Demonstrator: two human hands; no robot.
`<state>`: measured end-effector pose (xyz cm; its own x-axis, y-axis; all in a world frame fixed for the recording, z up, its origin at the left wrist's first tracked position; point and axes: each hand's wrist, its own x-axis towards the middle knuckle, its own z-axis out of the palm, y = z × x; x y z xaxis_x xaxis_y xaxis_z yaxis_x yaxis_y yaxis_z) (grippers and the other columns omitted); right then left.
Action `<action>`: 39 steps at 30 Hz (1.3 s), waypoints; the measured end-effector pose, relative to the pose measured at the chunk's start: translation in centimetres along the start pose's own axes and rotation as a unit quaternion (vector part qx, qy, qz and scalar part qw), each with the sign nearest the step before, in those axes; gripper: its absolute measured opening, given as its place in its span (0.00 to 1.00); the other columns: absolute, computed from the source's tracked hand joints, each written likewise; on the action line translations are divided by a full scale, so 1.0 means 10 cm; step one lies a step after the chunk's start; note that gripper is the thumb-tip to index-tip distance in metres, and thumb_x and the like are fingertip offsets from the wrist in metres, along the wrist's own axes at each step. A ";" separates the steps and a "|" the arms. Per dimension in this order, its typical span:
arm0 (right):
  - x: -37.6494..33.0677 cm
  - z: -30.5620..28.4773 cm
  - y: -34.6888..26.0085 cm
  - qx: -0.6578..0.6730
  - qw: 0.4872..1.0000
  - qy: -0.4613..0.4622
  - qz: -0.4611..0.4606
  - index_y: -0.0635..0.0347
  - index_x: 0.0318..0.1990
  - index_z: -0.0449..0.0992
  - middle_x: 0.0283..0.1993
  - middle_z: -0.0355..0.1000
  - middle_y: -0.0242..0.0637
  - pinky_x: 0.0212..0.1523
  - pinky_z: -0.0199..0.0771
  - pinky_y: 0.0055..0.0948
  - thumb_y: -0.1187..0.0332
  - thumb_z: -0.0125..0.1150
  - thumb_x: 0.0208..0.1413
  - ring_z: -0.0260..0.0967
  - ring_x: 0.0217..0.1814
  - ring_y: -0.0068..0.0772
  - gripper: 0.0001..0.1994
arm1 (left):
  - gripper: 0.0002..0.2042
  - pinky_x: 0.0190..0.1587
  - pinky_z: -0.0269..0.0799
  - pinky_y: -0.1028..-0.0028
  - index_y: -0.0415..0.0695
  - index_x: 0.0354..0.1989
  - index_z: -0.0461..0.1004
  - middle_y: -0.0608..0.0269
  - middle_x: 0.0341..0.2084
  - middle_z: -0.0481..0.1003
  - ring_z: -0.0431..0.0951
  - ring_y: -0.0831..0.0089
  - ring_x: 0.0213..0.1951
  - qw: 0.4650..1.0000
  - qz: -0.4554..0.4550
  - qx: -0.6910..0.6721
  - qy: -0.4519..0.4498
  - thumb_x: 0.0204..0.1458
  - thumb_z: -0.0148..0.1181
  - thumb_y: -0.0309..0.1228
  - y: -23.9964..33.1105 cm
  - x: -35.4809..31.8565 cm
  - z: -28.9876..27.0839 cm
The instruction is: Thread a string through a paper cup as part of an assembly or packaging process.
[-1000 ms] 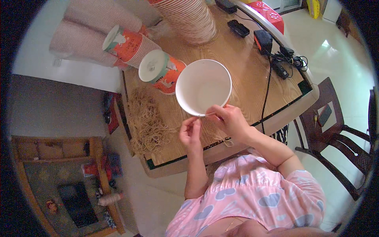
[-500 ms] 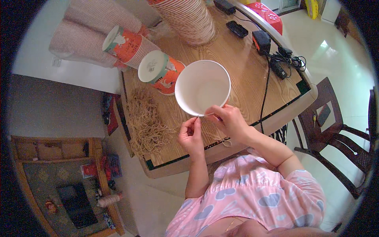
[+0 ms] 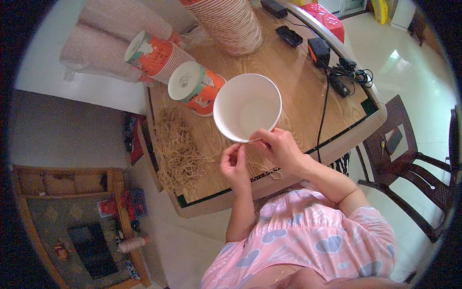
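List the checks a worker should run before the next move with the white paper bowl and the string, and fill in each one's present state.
1. White paper bowl held: ok, the right hand grips its near rim.
2. String at the rim: ok, a thin strand lies at the bowl's near edge by the right fingers.
3. Left hand on the string: cannot tell, the strand is too thin to see at its pinched fingertips.
4. Spare strings within reach: ok, pile of strings lies left of the hands.
5. Bowl empty: ok, nothing inside.
6. Black cable apart from hands: ok.
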<state>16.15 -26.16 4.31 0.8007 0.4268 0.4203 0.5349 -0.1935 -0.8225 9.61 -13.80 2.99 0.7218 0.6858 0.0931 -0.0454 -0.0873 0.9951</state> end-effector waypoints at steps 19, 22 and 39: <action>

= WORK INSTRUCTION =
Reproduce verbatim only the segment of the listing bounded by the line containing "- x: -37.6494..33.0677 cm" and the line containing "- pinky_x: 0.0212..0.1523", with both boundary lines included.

= TASK RESPONSE =
  - x: -37.6494..33.0677 cm
  - z: -30.5620..28.4773 cm
  - y: -34.6888..26.0085 cm
  - qx: -0.6578..0.6730
  - qw: 0.4872..1.0000
  - qy: -0.4613..0.4622
  - qz: -0.4611..0.4606
  - index_y: -0.0635..0.0347
  - index_x: 0.0318..0.1990
  - index_z: -0.0449..0.0992
  - middle_x: 0.0283..0.1993
  - middle_z: -0.0355..0.1000
  - middle_y: -0.0242..0.0637
  - pinky_x: 0.0212..0.1523

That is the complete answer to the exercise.